Stay up to date with notifications from The Independent

Notifications can be managed in browser preferences.

Counting the hidden costs of competition

On MMC inquiries and the break-up of hambros

Michael Harrison
Saturday 20 December 1997 00:02 GMT
Comments

Your support helps us to tell the story

From reproductive rights to climate change to Big Tech, The Independent is on the ground when the story is developing. Whether it's investigating the financials of Elon Musk's pro-Trump PAC or producing our latest documentary, 'The A Word', which shines a light on the American women fighting for reproductive rights, we know how important it is to parse out the facts from the messaging.

At such a critical moment in US history, we need reporters on the ground. Your donation allows us to keep sending journalists to speak to both sides of the story.

The Independent is trusted by Americans across the entire political spectrum. And unlike many other quality news outlets, we choose not to lock Americans out of our reporting and analysis with paywalls. We believe quality journalism should be available to everyone, paid for by those who can afford it.

Your support makes all the difference.

When Labour was in opposition, it was very much taken with the idea of making hostile bidders pick up the costs of the defence in cases where the bid failed. Not an unreasonable suggestion you might think. Fending off hostile bids is an exhausting and expensive business. Not only is there the cost in terms of management time, but investment banks, brokers, lawyers, accountants and financial PR advisers do not come cheap once the meter starts ticking. It cost Northern Electric pounds 12m to beat off Trafalgar House and Lasmo pounds 20m to thwart Enterprise Oil, for instance.

Now that Labour is in government, why not turn the tables and insist that government pick up the costs of the bidders when the Monopolies and Mergers Commission waves a takeover through? After all, the Prime Minister never tires of telling us that Labour is the party of business.

This week the MMC has approved both the takeover of ScotRail and Central Trains by the coach operator National Express and the merger between PacifiCorp of the US and Energy Group, owners of Eastern Electricity. But only after long and costly investigation.

In cases where the MMC decides a merger may not be expected to operate against the public interest, there is nothing the Secretary of State, in this case Margaret Beckett, can do. Her hands are tied. However, the MMC's verdict in these latest two cases does raise questions as to whether either bid need have been referred in the first place.

In the case of ScotRail, the Director-general of Fair Trading, John Bridgeman, advised against a referral on condition that National Express was made to dispose of its competing Scottish bus service. After six months examining the merger, the MMC came to an identical conclusion.

As for PacifiCorp/Energy group, both Mr Bridgeman and the electricity regulator Professor Stephen Littlechild advised against a referral. Mrs Beckett decided, however, that one was necessary, citing her concern that the present regulatory framework might not be able to cope with the merged company.

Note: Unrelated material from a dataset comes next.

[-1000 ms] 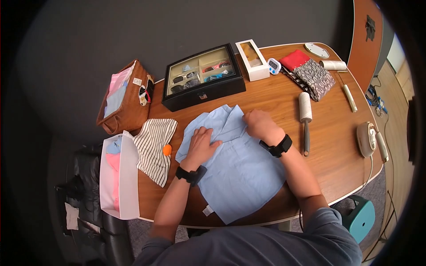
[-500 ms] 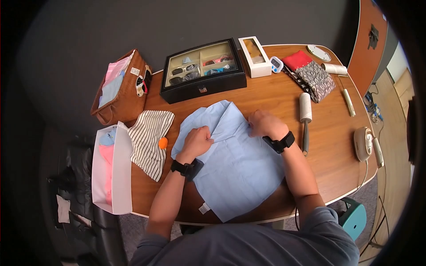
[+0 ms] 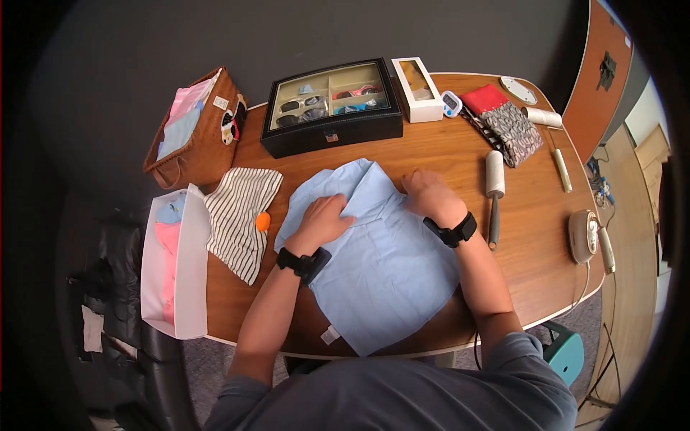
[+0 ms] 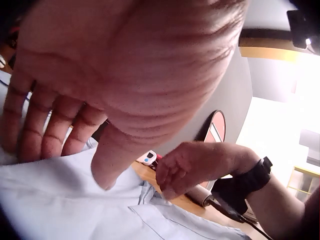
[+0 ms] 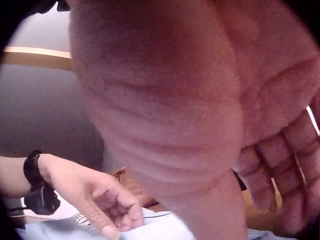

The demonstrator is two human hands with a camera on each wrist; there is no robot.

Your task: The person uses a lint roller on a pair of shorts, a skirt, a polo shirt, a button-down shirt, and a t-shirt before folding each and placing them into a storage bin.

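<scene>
A light-blue shirt (image 3: 384,276) lies folded over at the table's front middle, its white label (image 3: 330,335) poking out at the near left edge. On its upper left part rests my left hand (image 3: 325,218); the left wrist view shows its fingers (image 4: 52,125) loosely extended over the cloth, thumb apart. My right hand (image 3: 435,197) is at the shirt's upper right edge, fingers relaxed and spread a little in the right wrist view, with nothing seen between them. Black bands with small cameras circle both wrists.
A striped cloth (image 3: 244,219) with an orange ball (image 3: 262,221) lies left, by a white box (image 3: 192,273) and a brown basket (image 3: 198,161). Behind stands a black sunglasses case (image 3: 334,136). To the right are a lint roller (image 3: 494,176), patterned cloth (image 3: 514,133) and handheld steamer (image 3: 583,237).
My left hand, curled half a second ago, has flattened onto the shirt. The right hand's fingers have loosened at the shirt's edge. The head view has shifted slightly.
</scene>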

The MMC has taken a different view. It has concluded that the regulatory safeguards proposed by Professor Littlechild last August are entirely adequate and that no other conditions or undertakings need be attached.

The upshot is that PacifiCorp and Energy Group have wasted four months arguing their case before the MMC when the Government itself conceded that the deal raised no competition concerns - the main basis for referring bids.

In the case of National Express the waste of time and money is even more apparent because the remedy recommended by the MMC is the one that was available to Mrs Beckett right from the beginning.

The cost to the MMC of the two inquiries will have been about pounds 600,000. This will be borne by Mrs Beckett's department since the MMC's funding comes out of its budget.

But everyone else is left to pick up their own costs. For Energy Group these are reckoned to come to about pounds 3m. PacifiCorp has probably spent the same - flying teams of executives over from Oregon on the US West Coast and putting them up in the Savoy does not come cheap.

These costs may not seem large when set against the size of the deals. The PacifCorp bid valued Energy Group at pounds 3.7bn. Nevertheless, it is the kind of money that shareholders tend to get very irritable about when they discover it has been frittered away on a pointless exercise.

Mrs Beckett would argue that just because the MMC finds no threat to the public interest in a bid does not mean that it should never have been referred in the first place.

That may be true. But the DTI struggled yesterday to pick many crumbs of comfort from the MMC report on Energy Group. The best that can be said is that it has cleared the air and provided some input into the wider review of utility regulation currently being undertaken by the DTI.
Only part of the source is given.